§ Problem to solve
Only a number is expected in reply: the number of lines below that include the word "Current".

[Records from a dataset]

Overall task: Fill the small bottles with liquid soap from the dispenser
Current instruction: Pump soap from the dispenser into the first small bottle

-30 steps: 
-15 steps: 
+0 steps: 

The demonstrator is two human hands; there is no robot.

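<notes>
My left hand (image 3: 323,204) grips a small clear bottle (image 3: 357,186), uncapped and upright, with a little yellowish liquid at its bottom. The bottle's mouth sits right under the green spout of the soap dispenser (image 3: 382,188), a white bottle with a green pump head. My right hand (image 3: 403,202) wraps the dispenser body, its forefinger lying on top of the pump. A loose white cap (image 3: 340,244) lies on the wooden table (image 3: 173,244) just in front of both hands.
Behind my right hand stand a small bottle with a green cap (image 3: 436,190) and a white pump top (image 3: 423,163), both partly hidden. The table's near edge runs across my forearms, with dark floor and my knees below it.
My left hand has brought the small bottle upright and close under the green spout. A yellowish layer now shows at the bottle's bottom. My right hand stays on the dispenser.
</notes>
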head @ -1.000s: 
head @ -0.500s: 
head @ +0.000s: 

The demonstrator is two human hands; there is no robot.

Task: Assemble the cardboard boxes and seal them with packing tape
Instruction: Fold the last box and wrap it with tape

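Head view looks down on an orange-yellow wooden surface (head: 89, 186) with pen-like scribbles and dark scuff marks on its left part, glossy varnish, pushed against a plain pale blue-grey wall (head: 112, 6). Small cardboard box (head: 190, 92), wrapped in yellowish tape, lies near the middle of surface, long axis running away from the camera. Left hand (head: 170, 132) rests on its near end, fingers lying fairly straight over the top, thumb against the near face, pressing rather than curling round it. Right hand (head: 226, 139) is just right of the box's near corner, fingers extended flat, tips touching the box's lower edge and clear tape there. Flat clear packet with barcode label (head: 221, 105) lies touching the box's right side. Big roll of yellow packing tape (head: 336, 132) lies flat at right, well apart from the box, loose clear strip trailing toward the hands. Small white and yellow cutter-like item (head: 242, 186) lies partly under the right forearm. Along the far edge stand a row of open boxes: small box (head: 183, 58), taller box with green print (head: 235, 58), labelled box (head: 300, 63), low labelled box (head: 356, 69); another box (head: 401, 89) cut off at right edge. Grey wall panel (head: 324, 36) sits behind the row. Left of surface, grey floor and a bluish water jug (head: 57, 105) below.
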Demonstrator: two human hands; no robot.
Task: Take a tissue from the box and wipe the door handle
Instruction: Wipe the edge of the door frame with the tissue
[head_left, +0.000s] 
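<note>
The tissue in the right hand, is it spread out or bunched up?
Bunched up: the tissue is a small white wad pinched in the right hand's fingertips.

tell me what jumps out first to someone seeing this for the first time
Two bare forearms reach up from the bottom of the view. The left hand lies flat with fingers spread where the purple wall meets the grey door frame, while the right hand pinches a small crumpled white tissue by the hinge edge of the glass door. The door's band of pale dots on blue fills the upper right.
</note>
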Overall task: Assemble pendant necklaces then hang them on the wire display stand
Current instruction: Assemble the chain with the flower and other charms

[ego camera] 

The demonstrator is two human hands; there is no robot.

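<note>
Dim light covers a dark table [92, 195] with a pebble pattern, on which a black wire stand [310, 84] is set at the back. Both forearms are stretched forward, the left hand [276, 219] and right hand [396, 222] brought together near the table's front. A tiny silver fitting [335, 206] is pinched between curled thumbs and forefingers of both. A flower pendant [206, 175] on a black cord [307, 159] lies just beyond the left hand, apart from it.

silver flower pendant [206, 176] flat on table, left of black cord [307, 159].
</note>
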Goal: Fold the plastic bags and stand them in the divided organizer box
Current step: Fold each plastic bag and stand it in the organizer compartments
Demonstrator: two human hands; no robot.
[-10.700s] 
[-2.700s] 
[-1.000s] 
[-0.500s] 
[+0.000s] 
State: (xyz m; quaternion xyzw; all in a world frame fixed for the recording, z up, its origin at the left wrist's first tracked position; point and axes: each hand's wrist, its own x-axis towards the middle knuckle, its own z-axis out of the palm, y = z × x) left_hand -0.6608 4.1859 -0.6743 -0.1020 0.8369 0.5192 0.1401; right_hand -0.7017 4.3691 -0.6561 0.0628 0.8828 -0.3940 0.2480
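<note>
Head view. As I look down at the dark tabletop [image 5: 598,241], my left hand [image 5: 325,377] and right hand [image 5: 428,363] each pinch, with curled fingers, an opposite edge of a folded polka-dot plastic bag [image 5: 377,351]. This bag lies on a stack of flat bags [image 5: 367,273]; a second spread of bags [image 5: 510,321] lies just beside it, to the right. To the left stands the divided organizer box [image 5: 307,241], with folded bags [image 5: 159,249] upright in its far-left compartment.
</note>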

§ Solved exercise
3